The Houston County Farm Center renovation process is now in the preliminary design phase.
“Since this thing has gotten going, I’ve heard so many good stories about this building,” Andy Gosselin with Gosselin Architecture said. “If you’ve been here long enough, you know the Farm Center is a historical cultural center. We want to restore it back to being an important place for events.”
On Monday, Gosselin met with the Houston County Commission in a work session to discuss potential plans for the 32,000-square-foot property. All parties agreed that the building will be a multi-purpose space to hold events such as concerts, farmers’ markets, sporting events, weddings, and much more.
Aside from talking about ideas, commissioners discussed who would operate the Farm Center. At the end of the meeting, the commission agreed to lease the property to an organization that would hire an individual to run it.
People are also reading…
“I am not in favor of having county employees over there operating this,” Houston County chairman Brandon Shoupe said. “We’ve had that before and it didn’t work out well. I think the best way to do this would be to have an organization lease the space from us for an amount that we’ll negotiate.

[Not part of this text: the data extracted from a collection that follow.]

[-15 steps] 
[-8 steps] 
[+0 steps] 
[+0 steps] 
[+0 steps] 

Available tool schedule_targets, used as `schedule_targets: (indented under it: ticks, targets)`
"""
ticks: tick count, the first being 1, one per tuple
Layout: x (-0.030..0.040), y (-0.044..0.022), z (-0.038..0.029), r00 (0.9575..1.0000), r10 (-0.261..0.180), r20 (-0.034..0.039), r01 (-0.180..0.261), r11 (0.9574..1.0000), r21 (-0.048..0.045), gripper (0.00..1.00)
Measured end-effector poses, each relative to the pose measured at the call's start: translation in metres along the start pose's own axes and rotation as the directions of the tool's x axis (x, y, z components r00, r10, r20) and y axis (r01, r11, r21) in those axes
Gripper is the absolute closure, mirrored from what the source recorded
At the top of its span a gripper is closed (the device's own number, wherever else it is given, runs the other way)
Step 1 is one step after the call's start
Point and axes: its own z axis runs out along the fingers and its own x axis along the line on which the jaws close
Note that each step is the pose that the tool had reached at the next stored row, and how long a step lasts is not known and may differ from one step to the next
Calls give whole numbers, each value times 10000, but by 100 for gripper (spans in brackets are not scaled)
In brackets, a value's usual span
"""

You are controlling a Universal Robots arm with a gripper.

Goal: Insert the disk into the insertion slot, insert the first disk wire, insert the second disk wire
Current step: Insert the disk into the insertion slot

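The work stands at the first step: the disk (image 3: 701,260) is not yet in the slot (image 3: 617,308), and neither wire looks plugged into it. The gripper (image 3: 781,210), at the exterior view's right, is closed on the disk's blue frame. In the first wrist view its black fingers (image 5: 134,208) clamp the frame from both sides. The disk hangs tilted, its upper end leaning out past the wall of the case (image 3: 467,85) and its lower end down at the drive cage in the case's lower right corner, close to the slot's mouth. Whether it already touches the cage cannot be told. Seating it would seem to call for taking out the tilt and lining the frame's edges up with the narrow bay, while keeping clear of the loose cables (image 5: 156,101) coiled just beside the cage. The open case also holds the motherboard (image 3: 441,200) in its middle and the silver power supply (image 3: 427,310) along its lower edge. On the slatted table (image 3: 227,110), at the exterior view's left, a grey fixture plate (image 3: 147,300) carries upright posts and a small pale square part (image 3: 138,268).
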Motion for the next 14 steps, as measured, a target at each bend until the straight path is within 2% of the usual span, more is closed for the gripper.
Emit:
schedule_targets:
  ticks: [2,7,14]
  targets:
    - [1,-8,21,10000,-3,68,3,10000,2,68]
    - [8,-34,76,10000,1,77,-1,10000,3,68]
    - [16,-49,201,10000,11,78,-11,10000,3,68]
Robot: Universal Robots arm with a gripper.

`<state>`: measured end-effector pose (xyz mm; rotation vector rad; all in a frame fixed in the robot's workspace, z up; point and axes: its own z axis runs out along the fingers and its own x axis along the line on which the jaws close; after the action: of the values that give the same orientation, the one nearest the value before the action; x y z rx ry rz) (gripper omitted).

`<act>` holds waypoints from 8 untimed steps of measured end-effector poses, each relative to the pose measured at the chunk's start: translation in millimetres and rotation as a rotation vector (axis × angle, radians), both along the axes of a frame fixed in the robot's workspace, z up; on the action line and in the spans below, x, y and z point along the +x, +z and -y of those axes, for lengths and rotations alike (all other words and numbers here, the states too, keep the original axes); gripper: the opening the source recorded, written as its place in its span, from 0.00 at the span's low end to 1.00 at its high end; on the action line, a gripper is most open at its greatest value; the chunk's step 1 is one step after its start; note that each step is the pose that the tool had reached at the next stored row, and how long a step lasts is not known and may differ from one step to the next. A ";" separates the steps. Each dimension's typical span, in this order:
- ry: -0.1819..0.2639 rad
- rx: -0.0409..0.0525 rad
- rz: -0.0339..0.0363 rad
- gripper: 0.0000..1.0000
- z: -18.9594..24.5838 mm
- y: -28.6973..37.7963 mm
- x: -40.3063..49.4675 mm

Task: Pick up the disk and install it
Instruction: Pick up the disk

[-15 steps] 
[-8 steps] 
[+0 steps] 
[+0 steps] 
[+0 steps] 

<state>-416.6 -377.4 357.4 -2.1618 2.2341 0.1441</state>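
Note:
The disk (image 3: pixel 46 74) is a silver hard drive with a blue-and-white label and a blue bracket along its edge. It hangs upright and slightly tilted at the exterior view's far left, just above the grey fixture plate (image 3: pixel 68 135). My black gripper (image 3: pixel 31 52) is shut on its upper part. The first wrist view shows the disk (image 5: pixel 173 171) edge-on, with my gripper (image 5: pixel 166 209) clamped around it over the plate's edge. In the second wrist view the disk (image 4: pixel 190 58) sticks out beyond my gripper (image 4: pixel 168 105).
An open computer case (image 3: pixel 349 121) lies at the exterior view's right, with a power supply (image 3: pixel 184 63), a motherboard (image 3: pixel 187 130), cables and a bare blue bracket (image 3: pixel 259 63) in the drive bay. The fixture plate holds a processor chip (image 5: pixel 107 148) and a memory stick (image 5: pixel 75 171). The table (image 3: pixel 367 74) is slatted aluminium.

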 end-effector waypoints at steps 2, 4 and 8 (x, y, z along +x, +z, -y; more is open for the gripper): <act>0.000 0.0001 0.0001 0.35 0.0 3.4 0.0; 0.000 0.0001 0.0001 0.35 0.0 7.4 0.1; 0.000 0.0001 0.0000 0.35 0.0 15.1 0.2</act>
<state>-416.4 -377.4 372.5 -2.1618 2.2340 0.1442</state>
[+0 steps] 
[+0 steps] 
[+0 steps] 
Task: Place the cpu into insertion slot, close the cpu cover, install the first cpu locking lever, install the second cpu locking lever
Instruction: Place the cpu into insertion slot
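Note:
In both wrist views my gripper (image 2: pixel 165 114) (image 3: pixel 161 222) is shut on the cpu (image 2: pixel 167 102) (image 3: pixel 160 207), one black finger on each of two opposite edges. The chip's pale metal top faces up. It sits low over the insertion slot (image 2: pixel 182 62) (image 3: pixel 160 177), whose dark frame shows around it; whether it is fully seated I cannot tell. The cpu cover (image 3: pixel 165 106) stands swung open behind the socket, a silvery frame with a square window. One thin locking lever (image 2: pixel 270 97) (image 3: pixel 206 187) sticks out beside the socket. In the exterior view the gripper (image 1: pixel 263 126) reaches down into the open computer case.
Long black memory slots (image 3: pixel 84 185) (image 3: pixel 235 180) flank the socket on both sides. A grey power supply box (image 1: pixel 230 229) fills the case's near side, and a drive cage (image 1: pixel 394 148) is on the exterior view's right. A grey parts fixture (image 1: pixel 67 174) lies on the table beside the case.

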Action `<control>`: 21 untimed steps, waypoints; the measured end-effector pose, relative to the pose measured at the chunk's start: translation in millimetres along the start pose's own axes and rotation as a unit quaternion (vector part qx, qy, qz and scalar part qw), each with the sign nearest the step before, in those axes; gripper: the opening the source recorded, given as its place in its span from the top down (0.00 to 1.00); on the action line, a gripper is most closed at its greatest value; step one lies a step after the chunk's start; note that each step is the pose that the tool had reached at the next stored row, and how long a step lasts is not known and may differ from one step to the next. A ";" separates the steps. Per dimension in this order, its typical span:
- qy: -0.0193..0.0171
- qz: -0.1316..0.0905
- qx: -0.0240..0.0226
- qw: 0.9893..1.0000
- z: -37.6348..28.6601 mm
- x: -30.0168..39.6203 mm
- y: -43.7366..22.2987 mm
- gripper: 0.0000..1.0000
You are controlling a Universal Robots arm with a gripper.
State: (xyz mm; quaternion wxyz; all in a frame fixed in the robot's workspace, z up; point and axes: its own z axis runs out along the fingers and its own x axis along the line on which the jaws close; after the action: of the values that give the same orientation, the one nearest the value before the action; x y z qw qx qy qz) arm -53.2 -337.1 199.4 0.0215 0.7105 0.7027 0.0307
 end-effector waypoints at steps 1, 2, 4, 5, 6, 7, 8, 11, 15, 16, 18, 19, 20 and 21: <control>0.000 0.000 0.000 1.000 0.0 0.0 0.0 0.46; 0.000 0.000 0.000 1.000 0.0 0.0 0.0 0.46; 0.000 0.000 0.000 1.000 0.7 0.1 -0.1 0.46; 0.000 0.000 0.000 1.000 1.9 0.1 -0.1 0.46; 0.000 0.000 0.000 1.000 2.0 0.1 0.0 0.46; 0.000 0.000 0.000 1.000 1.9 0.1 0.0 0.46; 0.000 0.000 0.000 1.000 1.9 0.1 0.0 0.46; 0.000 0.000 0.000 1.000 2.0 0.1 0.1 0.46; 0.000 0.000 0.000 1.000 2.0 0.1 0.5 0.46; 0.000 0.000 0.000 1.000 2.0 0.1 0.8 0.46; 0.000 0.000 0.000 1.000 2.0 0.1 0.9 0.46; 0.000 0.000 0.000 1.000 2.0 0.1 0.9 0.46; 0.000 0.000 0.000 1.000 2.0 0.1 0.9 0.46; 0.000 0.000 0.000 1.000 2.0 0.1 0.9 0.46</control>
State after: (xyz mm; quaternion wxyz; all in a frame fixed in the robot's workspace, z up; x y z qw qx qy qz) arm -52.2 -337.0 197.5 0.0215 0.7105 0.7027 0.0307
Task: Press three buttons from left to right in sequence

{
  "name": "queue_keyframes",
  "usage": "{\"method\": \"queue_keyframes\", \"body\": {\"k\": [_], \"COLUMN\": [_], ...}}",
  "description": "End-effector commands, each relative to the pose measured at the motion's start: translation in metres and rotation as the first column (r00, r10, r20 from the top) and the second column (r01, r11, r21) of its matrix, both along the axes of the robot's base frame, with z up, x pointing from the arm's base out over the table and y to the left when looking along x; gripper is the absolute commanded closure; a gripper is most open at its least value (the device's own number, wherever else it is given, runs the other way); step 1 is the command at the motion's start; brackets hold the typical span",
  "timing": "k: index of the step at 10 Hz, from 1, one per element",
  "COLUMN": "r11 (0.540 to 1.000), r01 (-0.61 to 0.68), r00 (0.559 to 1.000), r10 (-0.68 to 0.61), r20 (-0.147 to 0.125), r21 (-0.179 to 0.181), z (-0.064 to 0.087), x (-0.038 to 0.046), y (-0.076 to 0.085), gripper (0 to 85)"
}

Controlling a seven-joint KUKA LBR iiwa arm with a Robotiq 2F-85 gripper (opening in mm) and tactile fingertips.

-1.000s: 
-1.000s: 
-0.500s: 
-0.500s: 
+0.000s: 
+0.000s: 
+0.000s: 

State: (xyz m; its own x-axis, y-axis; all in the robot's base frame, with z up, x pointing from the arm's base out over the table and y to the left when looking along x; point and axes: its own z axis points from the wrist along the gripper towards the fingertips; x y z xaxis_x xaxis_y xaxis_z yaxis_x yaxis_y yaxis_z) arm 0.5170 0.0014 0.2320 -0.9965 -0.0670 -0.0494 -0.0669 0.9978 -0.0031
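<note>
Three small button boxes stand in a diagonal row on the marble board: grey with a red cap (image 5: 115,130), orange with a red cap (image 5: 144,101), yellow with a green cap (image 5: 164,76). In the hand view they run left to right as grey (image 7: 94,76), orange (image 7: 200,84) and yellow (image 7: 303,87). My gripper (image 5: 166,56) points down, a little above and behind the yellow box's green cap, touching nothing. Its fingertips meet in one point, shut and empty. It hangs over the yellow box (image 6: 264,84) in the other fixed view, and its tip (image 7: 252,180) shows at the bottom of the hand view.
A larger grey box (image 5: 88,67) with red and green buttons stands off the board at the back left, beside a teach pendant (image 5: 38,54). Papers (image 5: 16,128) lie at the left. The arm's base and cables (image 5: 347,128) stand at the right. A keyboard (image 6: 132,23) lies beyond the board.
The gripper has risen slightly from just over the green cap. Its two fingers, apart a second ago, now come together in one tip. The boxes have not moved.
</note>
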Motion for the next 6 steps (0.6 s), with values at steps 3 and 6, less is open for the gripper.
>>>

Then they can hire someone to keep the place booked up and they can operate it.”
In the preliminary design stage, renderings and drawings will be created for the county commission to review. If the design gets approved, blueprints will be drawn up and renovations could begin shortly thereafter.
“Our next stage is developing the design,” Gosselin said. “It should take about two months to figure out what spaces need to be there and once we complete the drawings, they will be available for the public to view online.”
Construction may also begin during the design phase.
“Currently we’re talking with the county about performing some of the demolition work themselves,” Gosselin said. “There is a possibility that we may see some action while we’re still designing.”
Gosselin believes it could take nine months to a year to complete the renovation process once it begins. In the end, he hopes to preserve most of the building’s history.
“You’ll still recognize it,” Gosselin said. “It will have its iconic shape with the barrel roof and the beams inside, but it will definitely be more spacious.”